Action item: What you return must be the data below, word for word, without any images.

Data provided:

^^^^^^^^

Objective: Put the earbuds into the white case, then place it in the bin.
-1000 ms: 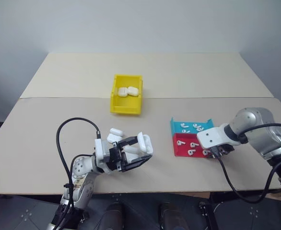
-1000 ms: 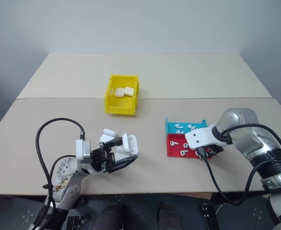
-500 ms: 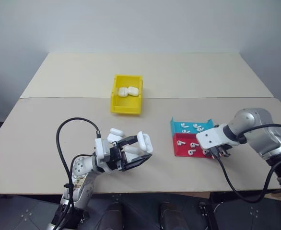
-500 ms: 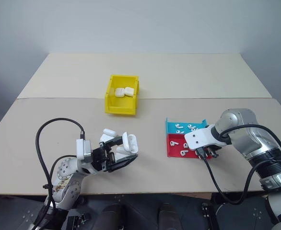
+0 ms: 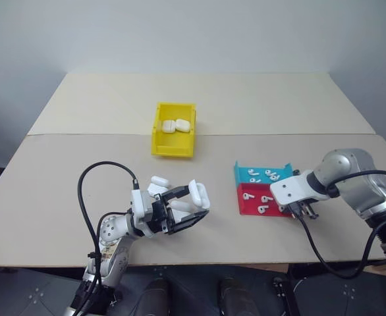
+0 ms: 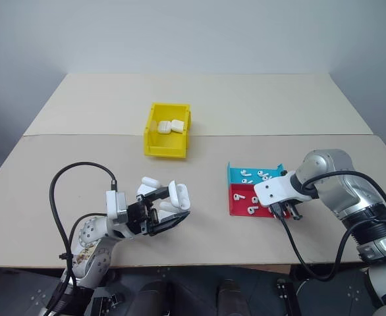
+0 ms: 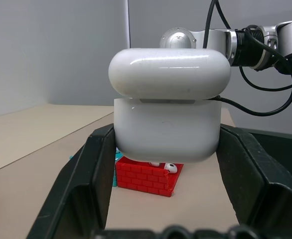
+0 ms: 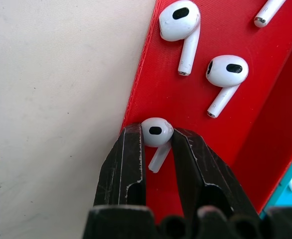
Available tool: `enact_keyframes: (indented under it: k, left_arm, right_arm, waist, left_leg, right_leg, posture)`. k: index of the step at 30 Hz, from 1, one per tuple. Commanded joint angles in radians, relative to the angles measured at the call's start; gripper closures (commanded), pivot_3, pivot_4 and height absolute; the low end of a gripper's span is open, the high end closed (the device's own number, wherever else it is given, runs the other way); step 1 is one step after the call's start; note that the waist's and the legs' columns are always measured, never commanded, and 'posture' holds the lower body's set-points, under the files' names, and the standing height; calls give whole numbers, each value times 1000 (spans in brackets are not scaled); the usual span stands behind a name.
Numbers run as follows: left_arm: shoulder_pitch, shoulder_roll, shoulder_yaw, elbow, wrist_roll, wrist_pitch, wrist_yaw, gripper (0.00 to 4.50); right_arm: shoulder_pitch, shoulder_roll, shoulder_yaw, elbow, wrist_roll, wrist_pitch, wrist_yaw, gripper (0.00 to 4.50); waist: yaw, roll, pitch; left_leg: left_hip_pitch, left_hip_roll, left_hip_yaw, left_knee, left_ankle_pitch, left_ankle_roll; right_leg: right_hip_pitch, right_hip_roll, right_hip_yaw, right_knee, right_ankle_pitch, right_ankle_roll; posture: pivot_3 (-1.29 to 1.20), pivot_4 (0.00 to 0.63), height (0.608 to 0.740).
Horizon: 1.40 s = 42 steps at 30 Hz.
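While right gripper (image 8: 156,149) pinches an earbud (image 8: 156,132) at red tray's (image 8: 255,124) bench-side edge: picking step.
Left gripper (image 7: 166,164) clamped on open white case (image 7: 168,112), well left of red tray; next, lift straight, carry to case, seat stem-down.

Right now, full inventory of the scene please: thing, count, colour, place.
table: one, beige, two joined panels under everything.
bin: one, yellow, table centre, far side.
cases in bin: two, white, side by side.
held case: one, white, lid open, in the left gripper.
loose cases: white, a cluster behind the left gripper; count unclear.
blue tray: one, holds several white earbuds.
red tray: one, touching the blue tray's near side, holds white earbuds.
pinched earbud: one, white, at the red tray's edge.
left gripper: black fingers, shut on the held case.
right gripper: black fingers, closed on the pinched earbud.
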Motion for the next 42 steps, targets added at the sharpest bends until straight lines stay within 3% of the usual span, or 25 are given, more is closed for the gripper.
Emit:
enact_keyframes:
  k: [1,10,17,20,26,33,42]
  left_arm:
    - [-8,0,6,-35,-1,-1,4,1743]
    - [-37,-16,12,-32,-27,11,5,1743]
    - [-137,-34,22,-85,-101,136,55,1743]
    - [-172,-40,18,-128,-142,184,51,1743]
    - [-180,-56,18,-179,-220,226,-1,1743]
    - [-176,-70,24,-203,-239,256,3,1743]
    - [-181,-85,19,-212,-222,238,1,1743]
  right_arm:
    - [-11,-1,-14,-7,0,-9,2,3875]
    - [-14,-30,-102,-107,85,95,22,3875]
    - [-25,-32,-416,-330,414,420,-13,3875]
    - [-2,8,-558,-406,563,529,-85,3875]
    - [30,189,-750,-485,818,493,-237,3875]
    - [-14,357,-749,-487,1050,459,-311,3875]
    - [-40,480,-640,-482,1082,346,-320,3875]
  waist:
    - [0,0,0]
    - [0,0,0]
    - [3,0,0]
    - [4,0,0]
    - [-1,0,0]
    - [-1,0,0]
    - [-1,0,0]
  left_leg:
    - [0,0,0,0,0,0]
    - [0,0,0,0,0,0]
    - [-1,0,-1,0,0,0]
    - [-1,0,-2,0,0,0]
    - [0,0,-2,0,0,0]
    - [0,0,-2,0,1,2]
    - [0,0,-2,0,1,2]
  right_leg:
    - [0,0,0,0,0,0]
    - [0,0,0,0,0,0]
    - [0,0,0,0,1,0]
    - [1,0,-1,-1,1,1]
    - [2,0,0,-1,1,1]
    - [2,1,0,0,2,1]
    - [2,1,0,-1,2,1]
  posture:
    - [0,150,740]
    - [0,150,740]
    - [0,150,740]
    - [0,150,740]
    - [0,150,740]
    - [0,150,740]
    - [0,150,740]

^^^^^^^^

Reply:
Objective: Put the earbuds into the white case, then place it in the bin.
-1000 ms: 
-1000 ms: 
-500 ms: 
-500 ms: 
+0 ms: 
+0 ms: 
+0 ms: 
+0 ms: 
Available tool: `enact_keyframes: (indented under it: k, left_arm, right_arm, waist, left_leg, right_leg, posture)`. k: index of the step at 30 Hz, from 1, one per tuple. Commanded joint angles in radians, relative to the angles measured at the call's start; gripper closures (commanded), pivot_3, pivot_4 and height absolute; the low end of a gripper's span is open, the high end closed (the device's own number, wherever else it is given, runs the other way); step 1 is one step after the call's start; note that the waist's and the legs' columns are always measured, never commanded, and 'posture' holds the lower body's set-points, under the files' names, and the standing height; calls give whole numbers, each value times 1000 (spans in brackets are not scaled); the usual span stands behind a name.
Numbers run as follows: left_arm: shoulder_pitch, shoulder_roll, shoulder_yaw, elbow, wrist_roll, wrist_pitch, wrist_yaw, gripper (0.00 to 4.50); right_arm: shoulder_pitch, shoulder_roll, shoulder_yaw, elbow, wrist_roll, wrist_pitch, wrist_yaw, gripper (0.00 to 4.50); waist: yaw, roll, pitch; left_leg: left_hip_pitch, left_hip_roll, left_hip_yaw, left_knee, left_ankle_pitch, left_ankle_roll; right_leg: right_hip_pitch, right_hip_roll, right_hip_yaw, right_knee, right_ankle_pitch, right_ankle_roll; posture: pivot_3 (-1.29 to 1.20), pivot_4 (0.00 to 0.63), height (0.608 to 0.740).
Horizon: 1.40 s = 42 steps at 30 Hz.
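While right gripper (image 8: 156,149) pinches an earbud (image 8: 156,132) at red tray's (image 8: 255,124) bench-side edge: picking step.
Left gripper (image 7: 166,164) clamped on open white case (image 7: 168,112), well left of red tray; next, lift straight, carry to case, seat stem-down.

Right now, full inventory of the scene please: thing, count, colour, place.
table: one, beige, two joined panels under everything.
bin: one, yellow, table centre, far side.
cases in bin: two, white, side by side.
held case: one, white, lid open, in the left gripper.
loose cases: white, a cluster behind the left gripper; count unclear.
blue tray: one, holds several white earbuds.
red tray: one, touching the blue tray's near side, holds white earbuds.
pinched earbud: one, white, at the red tray's edge.
left gripper: black fingers, shut on the held case.
right gripper: black fingers, closed on the pinched earbud.
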Motion for the next 42 steps, targets added at the sharpest bends until straight lines stay within 3% of the usual span, or 25 are given, more is closed for the gripper.
Emit:
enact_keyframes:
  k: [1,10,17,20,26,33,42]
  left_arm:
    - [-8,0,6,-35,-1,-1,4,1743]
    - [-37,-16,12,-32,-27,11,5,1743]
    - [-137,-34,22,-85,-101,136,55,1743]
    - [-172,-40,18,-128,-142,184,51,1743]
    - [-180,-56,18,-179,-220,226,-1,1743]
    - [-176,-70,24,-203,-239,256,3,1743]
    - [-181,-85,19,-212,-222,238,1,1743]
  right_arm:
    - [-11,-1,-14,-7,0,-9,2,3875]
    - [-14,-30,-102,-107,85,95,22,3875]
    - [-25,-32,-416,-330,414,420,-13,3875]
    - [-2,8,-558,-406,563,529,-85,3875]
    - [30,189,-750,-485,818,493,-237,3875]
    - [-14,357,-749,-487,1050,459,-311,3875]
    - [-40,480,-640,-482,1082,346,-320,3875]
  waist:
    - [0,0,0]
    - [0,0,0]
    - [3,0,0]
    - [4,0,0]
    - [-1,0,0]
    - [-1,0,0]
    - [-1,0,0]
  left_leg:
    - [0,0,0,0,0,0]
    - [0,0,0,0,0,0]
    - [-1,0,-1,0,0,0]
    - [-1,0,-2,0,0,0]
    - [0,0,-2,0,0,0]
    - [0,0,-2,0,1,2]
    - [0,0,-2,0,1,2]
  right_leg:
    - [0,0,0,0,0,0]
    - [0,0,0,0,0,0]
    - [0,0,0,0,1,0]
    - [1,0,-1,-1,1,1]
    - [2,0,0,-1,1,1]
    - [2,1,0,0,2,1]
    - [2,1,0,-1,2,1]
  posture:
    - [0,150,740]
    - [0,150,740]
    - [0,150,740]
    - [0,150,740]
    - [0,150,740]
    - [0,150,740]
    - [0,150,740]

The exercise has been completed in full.